Harmon v. National Automotive Parts Assn.

720 F. Supp. 79, 10 U.C.C. Rep. Serv. 2d (West) 740, 1989 U.S. Dist. LEXIS 10952, 1989 WL 106516
CourtDistrict Court, N.D. Mississippi
DecidedSeptember 15, 1989
DocketDC88-101-S-0
StatusPublished
Cited by11 cases

This text of 720 F. Supp. 79 (Harmon v. National Automotive Parts Assn.) is published on Counsel Stack Legal Research, covering District Court, N.D. Mississippi primary law. Counsel Stack provides free access to over 12 million legal documents including statutes, case law, regulations, and constitutions.

Bluebook
Harmon v. National Automotive Parts Assn., 720 F. Supp. 79, 10 U.C.C. Rep. Serv. 2d (West) 740, 1989 U.S. Dist. LEXIS 10952, 1989 WL 106516 (N.D. Miss. 1989).

Opinion

OPINION

SENTER, Chief Judge.

This products liability case is before the court on the summary judgment motion of one defendant, National Automotive Parts Association (NAPA). NAPA filed its motion on October 8, 1988. On motion of the plaintiff, this court stayed decision on the motion until discovery was completed. On April 10, 1989, Magistrate Orlansky ordered the plaintiff to file a response to NAPA’s motion by June 10, 1989. No response has been filed.

I. FACTS

In 1984, the plaintiff bought a NAPA 7000 series battery from Ruleville Parts. He used this battery in his pickup truck, apparently without incident, until January 12, 1985, when the plaintiff used this battery and a set of jumper cables also purchased from Ruleville Parts to jumpstart his combine. After starting the combine, the plaintiff was removing the jumper cables from the posts of the NAPA battery when the battery exploded, hurling parts of the battery casing and battery fluid into the plaintiff’s face.

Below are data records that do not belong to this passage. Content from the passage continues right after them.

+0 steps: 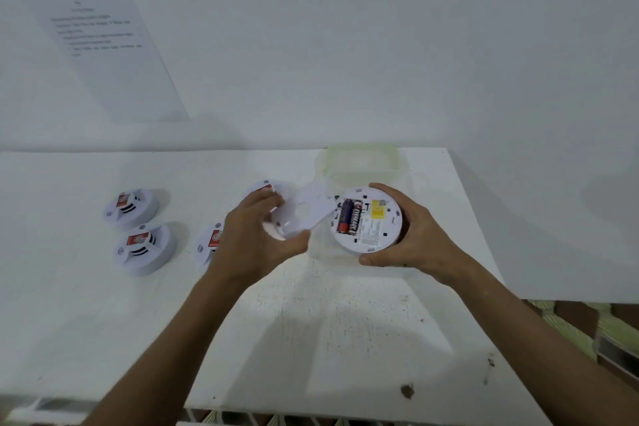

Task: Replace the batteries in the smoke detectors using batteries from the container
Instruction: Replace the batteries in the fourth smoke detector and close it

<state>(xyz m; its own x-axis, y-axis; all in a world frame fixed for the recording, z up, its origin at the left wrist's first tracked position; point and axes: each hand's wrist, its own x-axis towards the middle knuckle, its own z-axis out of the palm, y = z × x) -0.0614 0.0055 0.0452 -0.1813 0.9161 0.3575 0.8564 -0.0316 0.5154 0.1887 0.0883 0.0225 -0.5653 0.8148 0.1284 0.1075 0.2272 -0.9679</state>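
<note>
Between the person's two hands, held just above the white tabletop (328, 322), is the work of the moment. The right hand (411, 235) cups a round white plastic smoke detector (368, 221) turned back-side up, fingers curled round its far rim and thumb pressed on the near edge, so the battery bay faces the person and stays steady. Two black-and-red cylindrical batteries (347, 216) lie side by side in that bay, on the side away from the right palm, beside a yellow label (378, 214). The left hand (257, 239) is closed on a round white plastic back cover (304, 213), thumb under its near edge and fingers over the top, holding it clear of the detector so the bay stays open. I cannot tell whether these batteries are the old ones or fresh ones. Just beyond the right fingertips sits a pale translucent plastic container (363, 162); its contents are too faint to make out. Beyond and below the left knuckles another white detector (264, 187) peeks out, a third (211, 242) sits partly hidden behind the left wrist, and two more white detectors with red stickers (133, 207) (145, 247) rest face up well apart to the left, probably waiting their turn or finished.
</note>
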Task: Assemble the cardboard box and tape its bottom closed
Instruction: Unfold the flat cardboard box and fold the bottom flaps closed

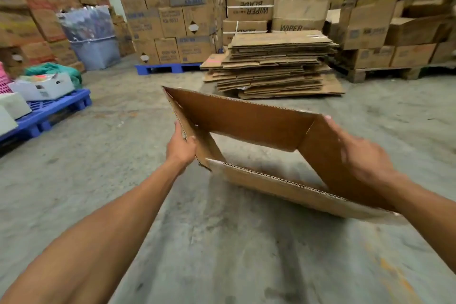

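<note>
Both hands hold the cardboard box (249, 126) open above the concrete floor (123, 155). The left hand (181, 147) pinches its left wall; the right hand (362, 153) (blurred) lies against the right wall, its grip unclear and its fingers mostly hidden.

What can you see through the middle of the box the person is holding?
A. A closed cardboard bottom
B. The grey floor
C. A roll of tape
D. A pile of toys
B. The cardboard box, gripped by the left hand and right hand, is open like a tube, so the grey floor shows through it; no flaps close it yet.
</note>
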`<action>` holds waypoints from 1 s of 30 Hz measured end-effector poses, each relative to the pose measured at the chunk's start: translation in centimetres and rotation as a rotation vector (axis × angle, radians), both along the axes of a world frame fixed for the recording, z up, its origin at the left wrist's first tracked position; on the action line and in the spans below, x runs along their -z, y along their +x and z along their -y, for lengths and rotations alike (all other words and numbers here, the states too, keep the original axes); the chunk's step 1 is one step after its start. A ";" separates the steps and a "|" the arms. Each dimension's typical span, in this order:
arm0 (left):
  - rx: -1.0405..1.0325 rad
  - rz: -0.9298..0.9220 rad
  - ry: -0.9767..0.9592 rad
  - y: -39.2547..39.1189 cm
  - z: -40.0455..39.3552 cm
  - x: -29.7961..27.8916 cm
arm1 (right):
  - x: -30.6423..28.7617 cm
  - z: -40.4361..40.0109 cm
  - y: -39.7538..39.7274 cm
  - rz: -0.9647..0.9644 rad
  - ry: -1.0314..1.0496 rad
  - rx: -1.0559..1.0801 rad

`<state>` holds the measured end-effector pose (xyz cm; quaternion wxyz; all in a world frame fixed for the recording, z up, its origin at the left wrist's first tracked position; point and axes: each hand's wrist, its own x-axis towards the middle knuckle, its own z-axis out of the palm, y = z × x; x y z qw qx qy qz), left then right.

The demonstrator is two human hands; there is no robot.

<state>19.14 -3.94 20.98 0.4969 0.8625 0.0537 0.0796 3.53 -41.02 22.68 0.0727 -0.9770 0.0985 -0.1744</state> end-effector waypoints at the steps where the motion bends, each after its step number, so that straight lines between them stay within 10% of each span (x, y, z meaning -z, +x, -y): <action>1: 0.033 -0.011 0.026 0.8 -0.2 -1.4 | -1.1 0.4 1.1 0.020 0.017 0.045; 19: 0.397 -0.403 0.594 -0.6 -3.7 -14.3 | -9.0 0.2 2.2 -0.359 0.253 0.209; 30: 0.325 -0.121 0.573 -3.0 -3.6 -10.8 | -8.1 0.4 4.8 -0.586 0.234 0.207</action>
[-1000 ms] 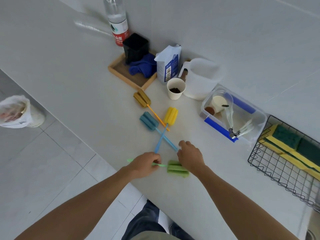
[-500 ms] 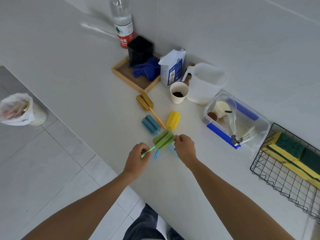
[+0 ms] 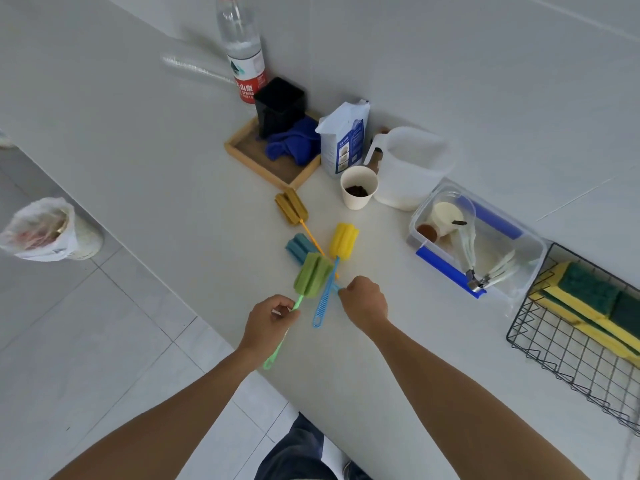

The plaintiff brought suit against NAPA under five separate theories of liability. *80 The plaintiff contends that NAPA should be held strictly liable for manufacturing and selling a defective and unreasonably dangerous product; that NAPA was negligent in the design, manufacture, and inspection of the battery; that NAPA failed to warn purchasers of its batteries of a latent dangerous condition; that NAPA breached an implied warranty of merchantability; and that NAPA misrepresented a “material fact concerning the character or quality” of the battery.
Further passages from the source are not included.